* About this exercise:
Lines with the word "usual" are the answer; copy each of them from the data below.

+++ Supplied data +++

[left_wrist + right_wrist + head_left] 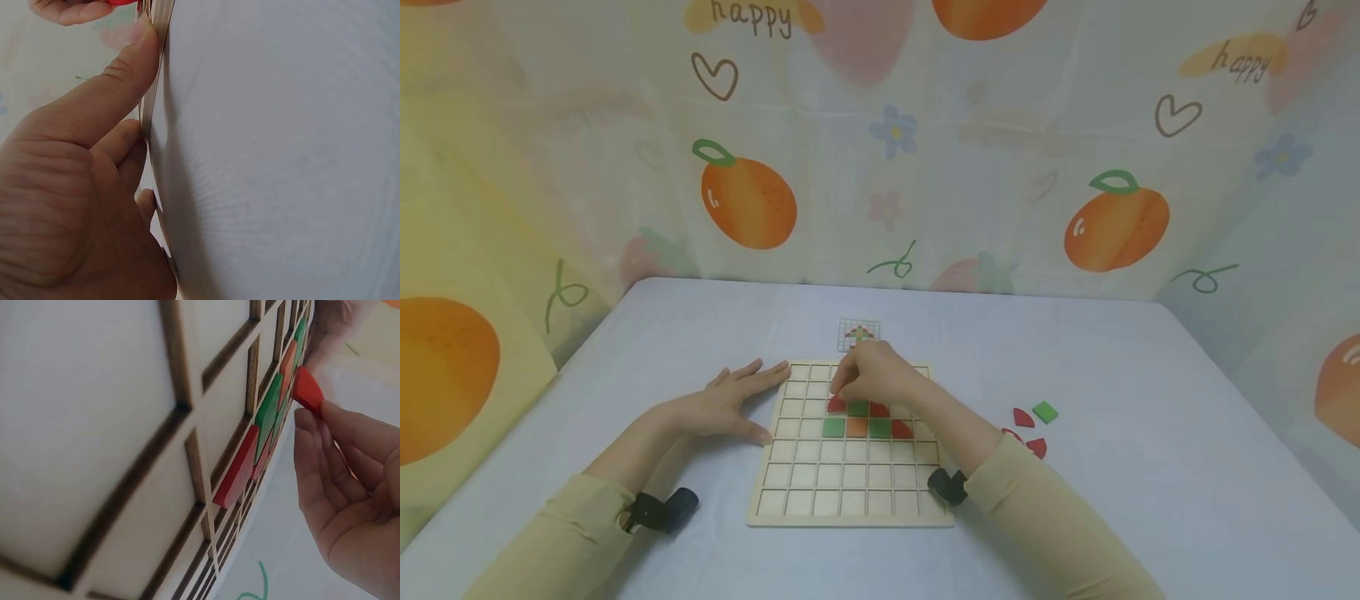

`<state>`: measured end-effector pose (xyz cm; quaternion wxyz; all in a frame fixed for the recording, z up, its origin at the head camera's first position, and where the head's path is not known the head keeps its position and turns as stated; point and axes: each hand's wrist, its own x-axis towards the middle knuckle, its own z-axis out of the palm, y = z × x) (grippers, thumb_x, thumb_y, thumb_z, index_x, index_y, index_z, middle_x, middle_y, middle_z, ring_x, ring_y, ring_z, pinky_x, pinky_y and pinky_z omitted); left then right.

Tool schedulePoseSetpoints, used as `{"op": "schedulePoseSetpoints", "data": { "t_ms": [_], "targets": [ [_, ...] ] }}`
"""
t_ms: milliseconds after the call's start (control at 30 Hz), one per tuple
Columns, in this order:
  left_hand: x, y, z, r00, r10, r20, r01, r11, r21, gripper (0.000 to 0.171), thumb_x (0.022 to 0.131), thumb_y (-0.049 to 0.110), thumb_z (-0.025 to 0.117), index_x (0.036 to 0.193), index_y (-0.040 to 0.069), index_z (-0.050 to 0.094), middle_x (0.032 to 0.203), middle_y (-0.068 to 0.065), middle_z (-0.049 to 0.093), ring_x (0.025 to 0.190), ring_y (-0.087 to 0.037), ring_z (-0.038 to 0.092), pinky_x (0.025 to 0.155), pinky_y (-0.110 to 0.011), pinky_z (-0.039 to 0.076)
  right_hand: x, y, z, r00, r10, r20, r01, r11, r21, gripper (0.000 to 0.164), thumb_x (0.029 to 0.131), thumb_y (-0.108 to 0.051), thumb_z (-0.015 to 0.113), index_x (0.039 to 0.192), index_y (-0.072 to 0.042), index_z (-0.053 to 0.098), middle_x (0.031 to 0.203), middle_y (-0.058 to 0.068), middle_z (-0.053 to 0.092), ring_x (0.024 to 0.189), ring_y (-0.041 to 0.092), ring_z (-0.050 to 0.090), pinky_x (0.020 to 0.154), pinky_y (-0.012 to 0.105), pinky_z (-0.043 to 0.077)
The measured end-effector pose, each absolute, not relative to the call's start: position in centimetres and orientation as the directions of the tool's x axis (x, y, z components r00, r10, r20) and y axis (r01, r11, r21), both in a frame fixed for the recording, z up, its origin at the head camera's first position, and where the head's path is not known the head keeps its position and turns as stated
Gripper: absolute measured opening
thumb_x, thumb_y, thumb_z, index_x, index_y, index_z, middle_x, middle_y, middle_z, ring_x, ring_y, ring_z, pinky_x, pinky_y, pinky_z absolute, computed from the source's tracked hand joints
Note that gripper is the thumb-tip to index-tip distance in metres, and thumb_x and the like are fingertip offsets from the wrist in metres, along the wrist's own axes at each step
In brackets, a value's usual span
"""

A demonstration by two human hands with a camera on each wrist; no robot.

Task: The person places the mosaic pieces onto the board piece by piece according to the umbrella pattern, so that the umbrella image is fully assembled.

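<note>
A wooden grid board [829, 477] lies on the table, with green, orange and red tiles in two of its rows. My right hand [880, 372] is over the board's upper part and pinches a red quarter-round tile [308, 389] between thumb and fingertips. That tile is tilted, close to the grid beside a green tile [857, 408]. Below it sit an orange square tile [857, 427] and a red tile [902, 429]. At the board's left edge my left hand [718, 406] rests with fingers spread, its thumb touching the rim in the left wrist view.
A small pattern card [859, 332] lies behind the board, partly covered by the right hand. Loose red tiles [1022, 417] and a green square tile [1045, 412] lie to the right, some partly behind the right forearm. A printed cloth hangs behind the table.
</note>
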<state>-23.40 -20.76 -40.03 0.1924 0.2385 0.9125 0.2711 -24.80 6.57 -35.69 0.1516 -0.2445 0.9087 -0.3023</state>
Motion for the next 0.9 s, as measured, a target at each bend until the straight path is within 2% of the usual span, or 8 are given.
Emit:
{"op": "schedulePoseSetpoints", "data": {
  "t_ms": [533, 733, 900],
  "targets": [
    [-23.28, -20.68, -39.88, -0.815, 0.537, -0.217, 0.331, 0.739, 0.586, 0.104, 0.075, 0.048, 0.080, 0.158, 0.018, 0.025, 0.167, -0.008, 0.019, 0.153, -0.048, 0.000, 0.117, -0.072, -0.010, -24.81, 6.19, -36.00, -0.820, -0.553, -0.147, -0.374, 0.713, -0.593, 0.008, 0.085, -0.006, 0.074, 0.087, -0.011, 0.079, 0.083, 0.000, 0.078, 0.068, 0.006, 0.060, 0.065, 0.017, 0.050],
    [-23.38, -20.79, -40.06, -0.817, 0.532, -0.223, 0.324, 0.742, 0.587, 0.104, 0.075, 0.049, 0.080, 0.158, 0.020, 0.024, 0.168, -0.007, 0.019, 0.154, -0.047, -0.001, 0.117, -0.072, -0.010, -24.83, 6.28, -35.96, -0.810, -0.572, -0.127, -0.409, 0.707, -0.577, 0.007, 0.085, -0.006, 0.075, 0.088, -0.010, 0.079, 0.085, 0.001, 0.078, 0.070, 0.006, 0.061, 0.065, 0.015, 0.050],
    [-23.43, -20.77, -40.10, -0.816, 0.531, -0.230, 0.317, 0.743, 0.589, 0.104, 0.075, 0.049, 0.080, 0.158, 0.022, 0.023, 0.168, -0.007, 0.018, 0.154, -0.047, -0.001, 0.117, -0.072, -0.010, -24.88, 6.44, -36.01, -0.817, -0.563, -0.122, -0.403, 0.710, -0.577, 0.009, 0.086, -0.007, 0.075, 0.093, -0.010, 0.078, 0.089, 0.000, 0.077, 0.077, 0.007, 0.063, 0.071, 0.018, 0.053]
  ]
}}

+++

* Response area:
In brackets, a value's usual span
Motion for the next 0.9 s, as measured, a target at each bend until the straight path is within 2% of the usual span, or 8 are given.

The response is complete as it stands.